We’re less than a week away from the Western debut of the next generation of Pokémon games, which means that it’s time to kick the hype-cycle into full gear. While the franchise has long been seen as a series for children thanks to its colorful characters and messages of friendship and loyalty, kids aren’t the only ones eagerly awaiting Pokemon Black and White – and the series’ developers don’t think they should be.
In an interview with Official Nintendo Magazine UK, Game Freak’s director of game development Junichi Masuda said that he hoped the improvements that Black & White brought to the series would make the series more accessible to a wider range of players. It’s an interesting statement, given that Pokémon was already one of the most widely accessible franchises in all of gaming.

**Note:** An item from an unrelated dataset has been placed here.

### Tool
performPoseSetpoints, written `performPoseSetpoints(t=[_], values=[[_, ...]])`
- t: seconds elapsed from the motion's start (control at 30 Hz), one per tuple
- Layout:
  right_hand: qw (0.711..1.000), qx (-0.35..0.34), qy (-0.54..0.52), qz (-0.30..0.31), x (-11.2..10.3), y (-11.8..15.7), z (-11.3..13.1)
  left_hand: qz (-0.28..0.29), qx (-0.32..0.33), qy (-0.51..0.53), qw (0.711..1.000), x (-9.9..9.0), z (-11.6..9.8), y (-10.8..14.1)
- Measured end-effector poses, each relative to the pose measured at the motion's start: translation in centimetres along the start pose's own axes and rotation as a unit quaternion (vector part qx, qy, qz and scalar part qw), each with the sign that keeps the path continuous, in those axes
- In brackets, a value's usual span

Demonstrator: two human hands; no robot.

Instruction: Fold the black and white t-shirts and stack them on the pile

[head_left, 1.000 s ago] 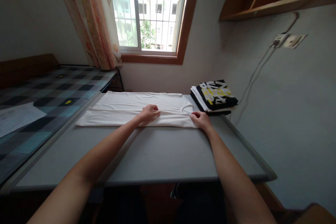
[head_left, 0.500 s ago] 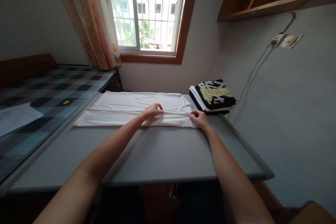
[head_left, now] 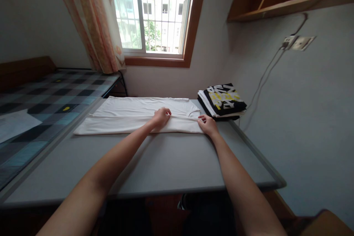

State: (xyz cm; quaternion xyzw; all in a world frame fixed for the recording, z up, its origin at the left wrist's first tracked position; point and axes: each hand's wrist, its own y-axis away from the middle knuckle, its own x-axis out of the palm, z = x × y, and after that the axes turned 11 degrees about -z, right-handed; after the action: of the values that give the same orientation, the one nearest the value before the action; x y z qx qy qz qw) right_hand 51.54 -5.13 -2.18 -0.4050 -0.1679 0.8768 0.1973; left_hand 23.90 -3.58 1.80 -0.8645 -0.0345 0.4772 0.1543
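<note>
A white T-shirt [head_left: 124, 123] lies lengthwise across the grey table [head_left: 166, 166], its near side folded over in a long strip. Its curved neckline [head_left: 193, 112] shows at the right end. My left hand [head_left: 162, 118] pinches the strip's far edge a little right of the middle, thumb and fingers together. At the neckline end, my right hand [head_left: 208, 125] holds the same edge between thumb and fingertips. The cloth beneath both palms is hidden.
A stack of folded black and white clothes [head_left: 222, 101] sits at the table's far right corner, by the wall. To the left is a bed with a checked cover [head_left: 69, 94] and a sheet of paper [head_left: 19, 125]. A wooden shelf [head_left: 265, 11] hangs upper right.
The view has shifted slightly. My left fingers have drawn closer together on the strip's edge; my right fingers have shifted slightly at the neckline end. The T-shirt lies much the same.
</note>
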Motion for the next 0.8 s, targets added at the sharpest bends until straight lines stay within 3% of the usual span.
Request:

“A lot of people believe that Pokémon is a game that targets children, but I wanted more people – a broader audience – to play Pokémon. I’d been thinking about that for about a year … so a year later, we decided we should add something very cool to appeal to the older audience … So that an older audience [could] think it is very cool to play Pokémon.”
In the context of Black & White, that means slightly older characters (teenagers rather than preteens) and a more in-depth story beyond “collect 8 badges, beat the Elite 4, stop whatever plan is being hatched by Team Badguys.”
Of course, the core of Pokémon will always be accessible for younger gamers new to the series as well as older ones who’ve grown up with it. “There will be an audience who has never played Pokémon before and there is the advanced player who has always played Pokémon.
“We wanted to target both groups. In order to do so we created all new Pokémon for the game. And we took advantage of infrared technology so it’s easier for the audience to target each other.”
If you know anything about the competitive Pokémon metagame, what Mr. Masuda is saying should be obvious. I mean, have you seen the people who play Pokémon competitively? It’s kind of intimidating.
Now, if you’ll excuse me, I have to go play, um, Bokemon Flack.